[Start of section]

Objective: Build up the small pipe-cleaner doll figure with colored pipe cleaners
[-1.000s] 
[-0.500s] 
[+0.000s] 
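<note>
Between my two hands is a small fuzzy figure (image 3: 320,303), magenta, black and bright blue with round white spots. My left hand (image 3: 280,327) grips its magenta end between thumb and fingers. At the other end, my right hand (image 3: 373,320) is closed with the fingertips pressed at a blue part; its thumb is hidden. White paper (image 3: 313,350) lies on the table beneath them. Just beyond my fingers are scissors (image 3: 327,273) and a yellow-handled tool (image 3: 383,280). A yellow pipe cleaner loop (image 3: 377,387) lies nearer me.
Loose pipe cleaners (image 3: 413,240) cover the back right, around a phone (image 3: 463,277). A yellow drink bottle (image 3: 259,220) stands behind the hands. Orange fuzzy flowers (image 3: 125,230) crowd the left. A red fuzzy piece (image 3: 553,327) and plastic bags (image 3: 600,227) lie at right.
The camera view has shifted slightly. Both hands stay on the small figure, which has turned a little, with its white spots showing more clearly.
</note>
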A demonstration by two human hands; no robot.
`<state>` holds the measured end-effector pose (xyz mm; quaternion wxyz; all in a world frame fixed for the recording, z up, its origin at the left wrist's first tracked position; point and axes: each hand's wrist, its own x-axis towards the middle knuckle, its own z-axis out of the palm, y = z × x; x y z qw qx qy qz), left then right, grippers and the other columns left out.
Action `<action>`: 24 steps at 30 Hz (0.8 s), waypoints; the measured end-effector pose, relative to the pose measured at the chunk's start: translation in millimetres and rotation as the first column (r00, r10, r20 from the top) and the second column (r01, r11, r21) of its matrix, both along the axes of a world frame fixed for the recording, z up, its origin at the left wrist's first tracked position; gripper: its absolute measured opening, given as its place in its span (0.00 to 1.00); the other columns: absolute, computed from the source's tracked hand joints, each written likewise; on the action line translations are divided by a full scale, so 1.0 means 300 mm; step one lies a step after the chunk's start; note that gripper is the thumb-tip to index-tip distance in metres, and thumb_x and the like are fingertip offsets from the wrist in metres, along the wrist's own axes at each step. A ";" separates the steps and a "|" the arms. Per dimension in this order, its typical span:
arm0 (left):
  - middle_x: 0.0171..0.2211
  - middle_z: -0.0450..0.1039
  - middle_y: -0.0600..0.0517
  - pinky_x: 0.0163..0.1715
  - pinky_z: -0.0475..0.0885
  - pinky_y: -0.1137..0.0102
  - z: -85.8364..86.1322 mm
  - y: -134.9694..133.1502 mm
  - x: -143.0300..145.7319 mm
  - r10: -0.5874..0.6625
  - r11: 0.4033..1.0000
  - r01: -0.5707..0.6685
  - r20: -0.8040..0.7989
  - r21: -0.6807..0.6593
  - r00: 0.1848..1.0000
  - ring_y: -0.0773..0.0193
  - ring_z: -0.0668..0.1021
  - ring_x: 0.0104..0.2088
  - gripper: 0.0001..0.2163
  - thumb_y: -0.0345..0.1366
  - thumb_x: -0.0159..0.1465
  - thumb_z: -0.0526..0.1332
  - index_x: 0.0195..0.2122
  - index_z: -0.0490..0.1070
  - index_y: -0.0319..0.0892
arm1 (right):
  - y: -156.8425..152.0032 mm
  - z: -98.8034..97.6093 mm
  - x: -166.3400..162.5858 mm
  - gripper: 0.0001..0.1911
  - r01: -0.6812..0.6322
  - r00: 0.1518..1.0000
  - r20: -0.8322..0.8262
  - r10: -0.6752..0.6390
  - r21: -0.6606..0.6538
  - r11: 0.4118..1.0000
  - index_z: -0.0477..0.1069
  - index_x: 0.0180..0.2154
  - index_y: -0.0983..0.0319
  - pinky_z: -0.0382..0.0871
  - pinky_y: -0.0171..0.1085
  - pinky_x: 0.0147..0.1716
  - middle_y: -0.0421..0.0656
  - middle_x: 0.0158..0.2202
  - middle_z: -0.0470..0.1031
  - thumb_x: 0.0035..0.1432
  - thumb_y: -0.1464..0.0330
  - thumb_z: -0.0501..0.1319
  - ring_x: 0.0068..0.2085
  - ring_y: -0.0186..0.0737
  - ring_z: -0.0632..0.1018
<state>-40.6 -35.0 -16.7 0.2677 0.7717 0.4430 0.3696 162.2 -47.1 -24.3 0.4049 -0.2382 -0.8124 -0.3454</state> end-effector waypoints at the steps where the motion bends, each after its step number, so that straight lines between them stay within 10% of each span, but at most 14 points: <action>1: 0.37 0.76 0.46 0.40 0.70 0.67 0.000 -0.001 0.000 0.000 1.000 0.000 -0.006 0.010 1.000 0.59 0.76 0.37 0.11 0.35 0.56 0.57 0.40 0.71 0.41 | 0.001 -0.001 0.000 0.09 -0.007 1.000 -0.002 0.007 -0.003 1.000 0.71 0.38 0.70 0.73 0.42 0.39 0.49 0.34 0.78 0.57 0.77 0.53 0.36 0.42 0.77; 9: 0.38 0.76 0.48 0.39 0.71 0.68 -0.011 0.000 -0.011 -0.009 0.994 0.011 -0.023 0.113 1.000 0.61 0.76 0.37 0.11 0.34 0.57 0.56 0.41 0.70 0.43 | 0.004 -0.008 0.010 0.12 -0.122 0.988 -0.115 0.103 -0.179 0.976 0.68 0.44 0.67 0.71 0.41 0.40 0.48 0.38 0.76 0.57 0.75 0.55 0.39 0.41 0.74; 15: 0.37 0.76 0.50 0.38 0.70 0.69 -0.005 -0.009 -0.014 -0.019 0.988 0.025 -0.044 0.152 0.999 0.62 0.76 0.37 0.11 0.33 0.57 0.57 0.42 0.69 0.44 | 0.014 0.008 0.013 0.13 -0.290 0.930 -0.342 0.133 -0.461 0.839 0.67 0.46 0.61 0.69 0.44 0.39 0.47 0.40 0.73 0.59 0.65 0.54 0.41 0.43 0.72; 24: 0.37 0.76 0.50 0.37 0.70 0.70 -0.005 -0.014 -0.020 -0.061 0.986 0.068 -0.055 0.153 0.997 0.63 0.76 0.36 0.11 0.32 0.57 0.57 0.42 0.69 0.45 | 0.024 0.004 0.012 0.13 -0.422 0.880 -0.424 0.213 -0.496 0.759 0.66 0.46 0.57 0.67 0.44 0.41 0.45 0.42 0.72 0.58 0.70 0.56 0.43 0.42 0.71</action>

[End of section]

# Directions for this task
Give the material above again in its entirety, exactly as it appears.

# Result for this exercise
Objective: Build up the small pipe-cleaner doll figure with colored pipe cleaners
[-1.000s] 
[-0.500s] 
[+0.000s] 
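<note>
Between my two hands is a small fuzzy figure (image 3: 320,303), magenta, black and bright blue with round white spots. My left hand (image 3: 280,327) grips its magenta end between thumb and fingers. At the other end, my right hand (image 3: 373,320) is closed with the fingertips pressed at a blue part; its thumb is hidden. White paper (image 3: 313,350) lies on the table beneath them. Just beyond my fingers are scissors (image 3: 327,273) and a yellow-handled tool (image 3: 383,280). A yellow pipe cleaner loop (image 3: 377,387) lies nearer me.
Loose pipe cleaners (image 3: 413,240) cover the back right, around a phone (image 3: 463,277). A yellow drink bottle (image 3: 259,220) stands behind the hands. Orange fuzzy flowers (image 3: 125,230) crowd the left. A red fuzzy piece (image 3: 553,327) and plastic bags (image 3: 600,227) lie at right.
The camera view has shifted slightly. Both hands stay on the small figure, which has turned a little, with its white spots showing more clearly.
</note>
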A demonstration by two human hands; no robot.
`<state>` holds the measured end-effector pose (xyz mm; quaternion wxyz; all in a world frame fixed for the recording, z up, its origin at the left wrist's first tracked position; point and axes: each hand's wrist, its own x-axis towards the middle knuckle, its own z-axis out of the palm, y = z × x; x y z qw qx qy qz), left then right, grippers and the other columns left out.
Action `<action>`: 24 steps at 30 Hz (0.8 s), waypoints; the measured end-effector pose, relative to the pose measured at the chunk's start: translation in millimetres and rotation as the first column (r00, r10, r20 from the top) and the second column (r01, r11, r21) of its matrix, both along the axes of a world frame fixed for the recording, z up, its origin at the left wrist's first tracked position; gripper: its absolute measured opening, given as its place in its span (0.00 to 1.00); the other columns: absolute, computed from the source's tracked hand joints, each written likewise; on the action line translations are divided by a full scale, so 1.0 means 300 mm; step one lies a step after the chunk's start; note that gripper is the thumb-tip to index-tip distance in metres, and thumb_x and the like are fingertip offsets from the wrist in metres, along the wrist's own axes at each step. A ";" separates the steps and a "|" the arms. Per dimension in this order, its typical span:
arm0 (left):
  - middle_x: 0.0171..0.2211
  - middle_z: -0.0450..0.1039
  - middle_y: -0.0600..0.0517
  - pinky_x: 0.0163..0.1715
  - pinky_z: -0.0475..0.0885
  - pinky_y: -0.1137..0.0102
  - z: -85.8364..86.1322 mm
  - y: -134.9694..133.1502 mm
  - x: -143.0300..145.7319 mm
  - r10: -0.5874..0.6625
  - r11: 0.4033..1.0000
  - r01: -0.5707..0.6685
  - r20: -0.8040..0.7989
  - r21: -0.6807..0.6593
  - r00: 0.1848..1.0000
  - ring_y: -0.0773..0.0193
  - ring_z: -0.0668..0.1021
  - ring_x: 0.0104..0.2088
  - gripper: 0.0001..0.2163
  - thumb_y: -0.0345..0.1366
  - thumb_x: -0.0159..0.1465
  - thumb_z: -0.0526..0.1332
  - index_x: 0.0195..0.2122
  - index_z: -0.0490..0.1070
  - index_y: -0.0319..0.0892
arm1 (right):
  - y: -156.8425..152.0032 mm
  - z: -98.8034..97.6093 mm
  - x: -166.3400..162.5858 mm
  - gripper: 0.0001..0.1911
  - r01: -0.6812..0.6322
  - r00: 0.1518..1.0000
  - r20: -0.8322..0.8262
  - r10: -0.6752..0.6390
  - r21: -0.6606..0.6538
  - r11: 0.4118..1.0000
  - index_z: -0.0477..0.1069
  - index_x: 0.0180..0.2154
  - index_y: -0.0983..0.0319
  - pinky_z: -0.0382..0.0871
  - pinky_y: -0.0171..0.1085
  - pinky_x: 0.0147..0.1716
  - middle_y: -0.0421..0.0656
  - middle_x: 0.0158..0.2202
  - middle_z: -0.0470..0.1031
  - thumb_x: 0.0035..0.1432
  - thumb_y: -0.1464..0.0330
  - thumb_z: -0.0501..0.1319
  - ring_x: 0.0068..0.2085
  - ring_y: -0.0186..0.0737
  - ring_z: -0.0632..0.1018
<state>-40.6 -35.0 -16.7 0.2677 0.7717 0.4430 0.3696 162.2 -47.1 -24.3 0.4049 -0.2382 -0.8124 -0.3454</state> end-effector waypoints at the steps where the motion bends, each after its step number, so that straight lines between them stay within 10% of each span, but at most 14 points: <action>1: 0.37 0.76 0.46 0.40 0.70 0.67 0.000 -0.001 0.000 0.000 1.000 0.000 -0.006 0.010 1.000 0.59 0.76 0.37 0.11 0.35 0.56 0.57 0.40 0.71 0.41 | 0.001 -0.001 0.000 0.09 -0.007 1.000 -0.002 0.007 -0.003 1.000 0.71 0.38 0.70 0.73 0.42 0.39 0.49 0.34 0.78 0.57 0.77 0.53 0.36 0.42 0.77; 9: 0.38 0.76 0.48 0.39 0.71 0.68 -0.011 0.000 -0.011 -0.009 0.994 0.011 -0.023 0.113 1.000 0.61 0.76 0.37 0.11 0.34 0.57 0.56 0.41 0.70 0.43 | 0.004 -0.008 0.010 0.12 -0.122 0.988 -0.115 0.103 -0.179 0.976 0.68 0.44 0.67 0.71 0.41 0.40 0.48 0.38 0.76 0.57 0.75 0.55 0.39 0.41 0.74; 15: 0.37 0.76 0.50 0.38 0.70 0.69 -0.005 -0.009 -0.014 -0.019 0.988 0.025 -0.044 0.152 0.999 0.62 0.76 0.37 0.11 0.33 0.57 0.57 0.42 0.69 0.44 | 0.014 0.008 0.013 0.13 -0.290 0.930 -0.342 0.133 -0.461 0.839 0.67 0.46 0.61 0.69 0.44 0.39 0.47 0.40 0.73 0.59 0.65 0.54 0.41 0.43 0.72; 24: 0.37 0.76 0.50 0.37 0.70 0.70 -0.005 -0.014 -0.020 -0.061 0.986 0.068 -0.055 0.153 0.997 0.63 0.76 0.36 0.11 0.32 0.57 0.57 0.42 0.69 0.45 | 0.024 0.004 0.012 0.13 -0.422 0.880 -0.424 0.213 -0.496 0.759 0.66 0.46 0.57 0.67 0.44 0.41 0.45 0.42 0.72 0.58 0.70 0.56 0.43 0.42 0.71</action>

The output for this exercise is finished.